_TASK INSTRUCTIONS_. What is the number of lines in the entries that contain "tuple"? Reply with that number only.

_SUPPLIED MATERIAL_.
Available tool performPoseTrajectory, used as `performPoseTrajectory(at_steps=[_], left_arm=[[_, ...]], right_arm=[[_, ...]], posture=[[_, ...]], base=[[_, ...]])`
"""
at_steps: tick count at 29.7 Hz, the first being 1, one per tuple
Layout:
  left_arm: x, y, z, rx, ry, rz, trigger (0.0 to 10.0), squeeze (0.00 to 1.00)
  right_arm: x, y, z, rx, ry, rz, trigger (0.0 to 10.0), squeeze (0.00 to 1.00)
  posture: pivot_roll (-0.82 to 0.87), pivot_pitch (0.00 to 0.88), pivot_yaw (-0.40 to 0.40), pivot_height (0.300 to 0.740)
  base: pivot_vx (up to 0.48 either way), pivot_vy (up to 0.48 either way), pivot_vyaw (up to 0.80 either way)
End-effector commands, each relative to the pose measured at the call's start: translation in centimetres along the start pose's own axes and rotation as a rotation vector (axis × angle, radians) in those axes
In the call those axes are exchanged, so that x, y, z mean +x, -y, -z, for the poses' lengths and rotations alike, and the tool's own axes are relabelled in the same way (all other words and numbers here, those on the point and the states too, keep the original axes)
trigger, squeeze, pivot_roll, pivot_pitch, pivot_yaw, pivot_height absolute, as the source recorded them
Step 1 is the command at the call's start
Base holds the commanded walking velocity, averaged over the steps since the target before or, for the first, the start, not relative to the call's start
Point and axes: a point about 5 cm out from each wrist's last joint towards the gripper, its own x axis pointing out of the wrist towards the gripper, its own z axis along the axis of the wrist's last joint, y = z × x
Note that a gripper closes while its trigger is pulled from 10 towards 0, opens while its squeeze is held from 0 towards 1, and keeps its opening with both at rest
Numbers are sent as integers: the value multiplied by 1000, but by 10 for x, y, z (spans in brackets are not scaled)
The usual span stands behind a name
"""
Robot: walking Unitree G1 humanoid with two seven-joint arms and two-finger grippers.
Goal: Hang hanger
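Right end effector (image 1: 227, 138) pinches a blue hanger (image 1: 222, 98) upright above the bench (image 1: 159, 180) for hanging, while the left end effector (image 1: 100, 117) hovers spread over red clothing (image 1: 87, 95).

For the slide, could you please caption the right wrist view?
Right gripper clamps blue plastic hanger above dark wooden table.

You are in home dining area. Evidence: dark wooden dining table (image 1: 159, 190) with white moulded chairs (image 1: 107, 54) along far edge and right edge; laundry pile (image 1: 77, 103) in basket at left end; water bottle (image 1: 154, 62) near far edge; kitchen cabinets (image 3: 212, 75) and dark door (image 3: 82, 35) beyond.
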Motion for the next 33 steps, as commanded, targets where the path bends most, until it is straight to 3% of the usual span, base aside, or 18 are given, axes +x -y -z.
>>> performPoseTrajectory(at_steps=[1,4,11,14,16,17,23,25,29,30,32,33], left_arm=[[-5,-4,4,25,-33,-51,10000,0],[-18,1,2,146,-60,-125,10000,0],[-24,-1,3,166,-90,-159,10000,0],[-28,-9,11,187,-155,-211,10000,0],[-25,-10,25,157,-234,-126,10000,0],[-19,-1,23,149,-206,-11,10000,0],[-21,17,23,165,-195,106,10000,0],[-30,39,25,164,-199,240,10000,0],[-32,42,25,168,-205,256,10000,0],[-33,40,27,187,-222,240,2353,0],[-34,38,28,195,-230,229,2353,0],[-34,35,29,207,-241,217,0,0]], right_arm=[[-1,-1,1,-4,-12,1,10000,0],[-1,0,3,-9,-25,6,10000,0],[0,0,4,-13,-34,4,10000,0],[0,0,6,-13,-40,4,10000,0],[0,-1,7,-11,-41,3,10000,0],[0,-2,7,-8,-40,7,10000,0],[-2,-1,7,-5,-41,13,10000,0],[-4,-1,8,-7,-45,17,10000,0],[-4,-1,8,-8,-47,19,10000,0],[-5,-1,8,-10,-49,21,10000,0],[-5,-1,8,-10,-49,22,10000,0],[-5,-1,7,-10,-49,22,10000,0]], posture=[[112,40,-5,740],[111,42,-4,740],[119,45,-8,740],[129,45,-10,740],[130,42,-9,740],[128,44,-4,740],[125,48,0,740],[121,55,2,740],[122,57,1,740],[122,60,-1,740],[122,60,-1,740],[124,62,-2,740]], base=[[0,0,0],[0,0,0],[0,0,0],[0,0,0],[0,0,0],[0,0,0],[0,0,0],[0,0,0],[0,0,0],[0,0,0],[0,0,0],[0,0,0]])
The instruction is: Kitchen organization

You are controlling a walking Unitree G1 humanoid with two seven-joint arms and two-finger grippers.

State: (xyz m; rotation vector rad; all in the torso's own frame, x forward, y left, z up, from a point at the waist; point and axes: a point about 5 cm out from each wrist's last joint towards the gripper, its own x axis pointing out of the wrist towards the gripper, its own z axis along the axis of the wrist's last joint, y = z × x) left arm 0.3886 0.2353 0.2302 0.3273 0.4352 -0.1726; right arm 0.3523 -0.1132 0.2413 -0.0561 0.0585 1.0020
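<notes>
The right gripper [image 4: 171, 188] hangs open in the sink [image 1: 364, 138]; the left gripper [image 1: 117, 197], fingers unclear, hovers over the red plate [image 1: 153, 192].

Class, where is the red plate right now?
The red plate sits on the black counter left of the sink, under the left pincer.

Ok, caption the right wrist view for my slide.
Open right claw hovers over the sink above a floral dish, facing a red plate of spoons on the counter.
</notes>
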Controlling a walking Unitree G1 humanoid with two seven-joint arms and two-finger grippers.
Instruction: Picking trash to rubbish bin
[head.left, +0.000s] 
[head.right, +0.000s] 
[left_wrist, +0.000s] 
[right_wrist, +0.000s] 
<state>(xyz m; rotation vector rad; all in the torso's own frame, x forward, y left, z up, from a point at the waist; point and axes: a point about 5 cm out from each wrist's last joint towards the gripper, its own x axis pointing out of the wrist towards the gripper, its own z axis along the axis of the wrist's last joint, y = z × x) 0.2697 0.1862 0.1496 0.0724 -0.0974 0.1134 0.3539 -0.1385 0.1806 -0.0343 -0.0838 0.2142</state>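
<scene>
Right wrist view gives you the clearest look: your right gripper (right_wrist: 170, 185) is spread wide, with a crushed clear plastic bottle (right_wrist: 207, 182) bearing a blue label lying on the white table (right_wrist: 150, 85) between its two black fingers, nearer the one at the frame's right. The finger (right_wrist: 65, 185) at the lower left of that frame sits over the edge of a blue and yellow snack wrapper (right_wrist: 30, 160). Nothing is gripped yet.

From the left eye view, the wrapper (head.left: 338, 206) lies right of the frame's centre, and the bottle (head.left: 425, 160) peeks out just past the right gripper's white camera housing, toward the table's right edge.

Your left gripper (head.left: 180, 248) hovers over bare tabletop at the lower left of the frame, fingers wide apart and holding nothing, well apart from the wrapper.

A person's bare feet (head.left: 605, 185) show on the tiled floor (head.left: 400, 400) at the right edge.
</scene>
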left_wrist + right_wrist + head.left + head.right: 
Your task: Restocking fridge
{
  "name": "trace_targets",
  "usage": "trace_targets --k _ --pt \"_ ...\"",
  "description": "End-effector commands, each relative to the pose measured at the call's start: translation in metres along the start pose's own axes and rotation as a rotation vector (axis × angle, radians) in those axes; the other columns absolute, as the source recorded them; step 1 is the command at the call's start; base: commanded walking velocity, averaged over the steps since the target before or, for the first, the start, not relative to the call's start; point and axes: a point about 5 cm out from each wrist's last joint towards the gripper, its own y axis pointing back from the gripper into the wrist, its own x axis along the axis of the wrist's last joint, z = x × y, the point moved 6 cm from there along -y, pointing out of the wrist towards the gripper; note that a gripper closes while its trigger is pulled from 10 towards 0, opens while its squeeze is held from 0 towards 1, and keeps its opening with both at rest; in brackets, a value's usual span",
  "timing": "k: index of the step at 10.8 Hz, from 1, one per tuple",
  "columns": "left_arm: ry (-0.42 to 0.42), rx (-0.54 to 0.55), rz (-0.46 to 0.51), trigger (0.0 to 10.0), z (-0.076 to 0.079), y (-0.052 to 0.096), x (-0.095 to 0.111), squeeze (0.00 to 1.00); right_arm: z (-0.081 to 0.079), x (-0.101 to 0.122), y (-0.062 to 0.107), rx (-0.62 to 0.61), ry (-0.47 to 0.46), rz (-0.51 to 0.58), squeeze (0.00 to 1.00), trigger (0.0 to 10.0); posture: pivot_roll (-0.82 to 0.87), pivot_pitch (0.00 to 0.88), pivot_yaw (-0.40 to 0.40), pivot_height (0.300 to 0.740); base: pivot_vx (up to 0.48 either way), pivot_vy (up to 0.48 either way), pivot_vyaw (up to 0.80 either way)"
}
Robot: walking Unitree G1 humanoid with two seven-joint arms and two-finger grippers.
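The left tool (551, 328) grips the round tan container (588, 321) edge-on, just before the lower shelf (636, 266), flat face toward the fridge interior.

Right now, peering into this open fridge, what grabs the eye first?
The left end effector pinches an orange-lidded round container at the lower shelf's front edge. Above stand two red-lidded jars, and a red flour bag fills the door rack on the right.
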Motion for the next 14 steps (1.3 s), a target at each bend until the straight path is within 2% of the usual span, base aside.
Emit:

_RESULT_. 2